| Brief |
The expected answer is the full listing, repeated exactly and free of images.

| The data |

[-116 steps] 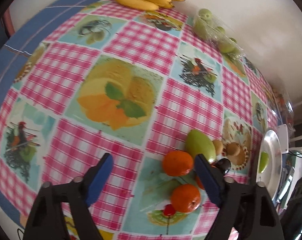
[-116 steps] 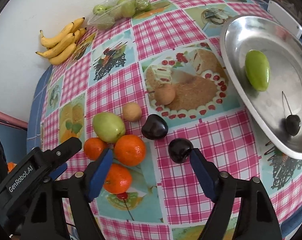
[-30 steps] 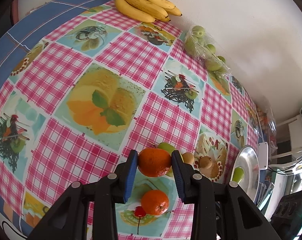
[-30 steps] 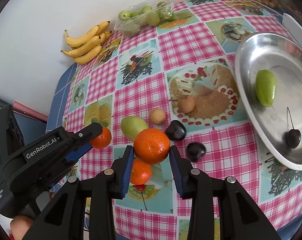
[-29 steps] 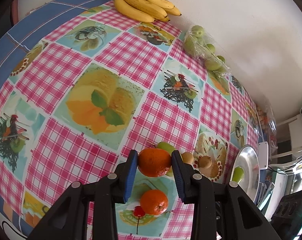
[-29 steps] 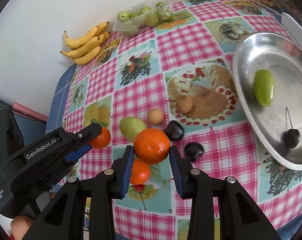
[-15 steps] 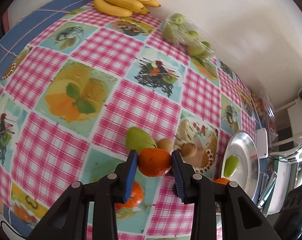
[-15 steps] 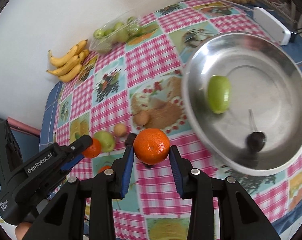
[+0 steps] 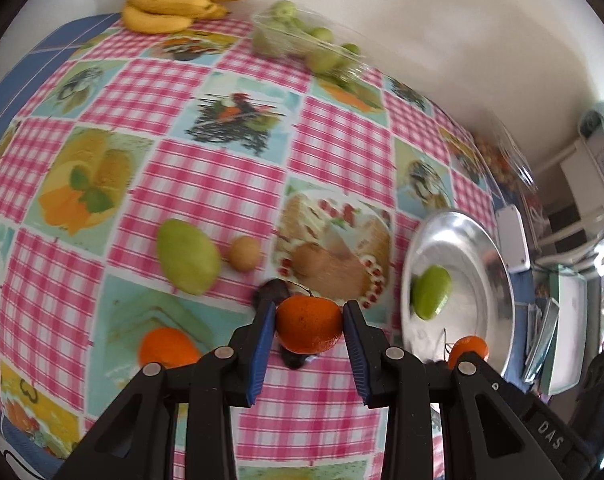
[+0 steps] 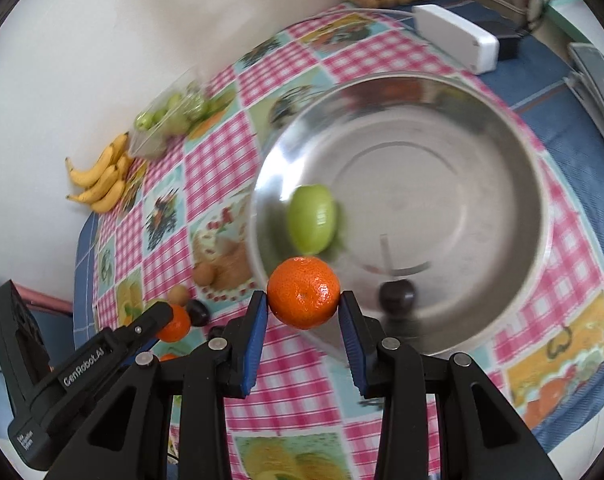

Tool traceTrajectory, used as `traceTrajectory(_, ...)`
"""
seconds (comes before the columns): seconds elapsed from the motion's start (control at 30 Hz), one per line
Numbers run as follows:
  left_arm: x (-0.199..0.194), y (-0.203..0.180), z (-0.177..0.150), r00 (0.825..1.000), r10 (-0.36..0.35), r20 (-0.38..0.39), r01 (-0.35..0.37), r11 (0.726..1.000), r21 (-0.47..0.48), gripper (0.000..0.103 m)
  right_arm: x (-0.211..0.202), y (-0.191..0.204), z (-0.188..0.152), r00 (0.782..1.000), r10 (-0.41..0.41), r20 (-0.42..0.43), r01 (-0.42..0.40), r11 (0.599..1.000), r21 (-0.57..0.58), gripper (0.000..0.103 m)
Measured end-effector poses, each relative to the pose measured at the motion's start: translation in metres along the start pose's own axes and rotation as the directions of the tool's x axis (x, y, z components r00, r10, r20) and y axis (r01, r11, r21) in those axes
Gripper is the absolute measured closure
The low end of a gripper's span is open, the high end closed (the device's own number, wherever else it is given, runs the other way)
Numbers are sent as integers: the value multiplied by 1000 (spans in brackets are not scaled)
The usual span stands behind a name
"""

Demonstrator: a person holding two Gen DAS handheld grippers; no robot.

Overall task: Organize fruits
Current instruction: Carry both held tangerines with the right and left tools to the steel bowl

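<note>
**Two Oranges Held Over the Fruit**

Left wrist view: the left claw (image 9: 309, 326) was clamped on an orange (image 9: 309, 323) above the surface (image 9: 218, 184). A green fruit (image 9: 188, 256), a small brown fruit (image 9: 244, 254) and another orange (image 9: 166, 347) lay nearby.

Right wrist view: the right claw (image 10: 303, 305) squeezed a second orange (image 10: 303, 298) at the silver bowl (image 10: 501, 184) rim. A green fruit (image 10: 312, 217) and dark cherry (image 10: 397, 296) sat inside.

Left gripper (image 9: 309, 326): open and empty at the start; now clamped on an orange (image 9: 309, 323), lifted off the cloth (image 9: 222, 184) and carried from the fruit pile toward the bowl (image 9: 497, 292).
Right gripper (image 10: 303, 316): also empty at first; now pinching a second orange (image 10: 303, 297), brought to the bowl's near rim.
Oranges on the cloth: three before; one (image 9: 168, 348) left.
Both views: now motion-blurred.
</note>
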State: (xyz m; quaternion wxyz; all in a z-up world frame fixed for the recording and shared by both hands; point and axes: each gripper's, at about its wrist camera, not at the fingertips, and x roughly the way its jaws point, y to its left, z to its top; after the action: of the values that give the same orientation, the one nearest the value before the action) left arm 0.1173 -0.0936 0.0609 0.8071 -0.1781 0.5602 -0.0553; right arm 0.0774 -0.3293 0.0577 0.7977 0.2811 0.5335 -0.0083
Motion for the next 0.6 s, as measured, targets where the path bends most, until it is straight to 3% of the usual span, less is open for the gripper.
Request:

| Response for this exercise |
[-116 steps] 
[-116 steps] 
[-30 steps] 
[-30 steps] 
[-29 steps] 
[-29 steps] 
[-15 steps] 
[-15 steps] 
[+0 steps] 
[+0 steps] 

Tool traceTrajectory, used as `traceTrajectory(_, ...)`
"""
seconds (comes before the columns): seconds elapsed from the motion's start (control at 30 Hz), one per line
Numbers run as follows:
  left_arm: x (-0.199..0.194), y (-0.203..0.180), z (-0.177..0.150), r00 (0.825..1.000), r10 (-0.36..0.35), r20 (-0.38..0.39), r01 (-0.35..0.37), r11 (0.726..1.000), r21 (-0.47..0.48), gripper (0.000..0.103 m)
  right_arm: x (-0.211..0.202), y (-0.191..0.204), z (-0.188..0.152), r00 (0.782..1.000), r10 (-0.41..0.41), r20 (-0.42..0.43), r01 (-0.42..0.40), r11 (0.599..1.000), r21 (-0.57..0.58), gripper (0.000..0.103 m)
Measured end-effector poses, each relative to the pose measured at the motion's start: translation in metres along the start pose's own axes and rotation as the directions of the tool's x axis (x, y, z components r00, r10, r20) and y axis (r01, r11, r21) in those axes
Gripper is the absolute measured closure
The low end of a gripper's span is open, the high end closed (the device's own number, wherever else it is given, runs the other way)
Numbers are sent as integers: the value multiplied by 1000 (spans in brackets are not scaled)
The usual span stands behind a name
"""

Demonstrator: a person holding two Gen DAS handheld grippers; no robot.

Overall task: Organize fruits
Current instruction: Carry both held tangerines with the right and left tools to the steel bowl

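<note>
**Two Oranges Held Over the Fruit**

Left wrist view: the left claw (image 9: 309, 326) was clamped on an orange (image 9: 309, 323) above the surface (image 9: 218, 184). A green fruit (image 9: 188, 256), a small brown fruit (image 9: 244, 254) and another orange (image 9: 166, 347) lay nearby.

Right wrist view: the right claw (image 10: 303, 305) squeezed a second orange (image 10: 303, 298) at the silver bowl (image 10: 501, 184) rim. A green fruit (image 10: 312, 217) and dark cherry (image 10: 397, 296) sat inside.

Left gripper (image 9: 309, 326): open and empty at the start; now clamped on an orange (image 9: 309, 323), lifted off the cloth (image 9: 222, 184) and carried from the fruit pile toward the bowl (image 9: 497, 292).
Right gripper (image 10: 303, 316): also empty at first; now pinching a second orange (image 10: 303, 297), brought to the bowl's near rim.
Oranges on the cloth: three before; one (image 9: 168, 348) left.
Both views: now motion-blurred.
</note>
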State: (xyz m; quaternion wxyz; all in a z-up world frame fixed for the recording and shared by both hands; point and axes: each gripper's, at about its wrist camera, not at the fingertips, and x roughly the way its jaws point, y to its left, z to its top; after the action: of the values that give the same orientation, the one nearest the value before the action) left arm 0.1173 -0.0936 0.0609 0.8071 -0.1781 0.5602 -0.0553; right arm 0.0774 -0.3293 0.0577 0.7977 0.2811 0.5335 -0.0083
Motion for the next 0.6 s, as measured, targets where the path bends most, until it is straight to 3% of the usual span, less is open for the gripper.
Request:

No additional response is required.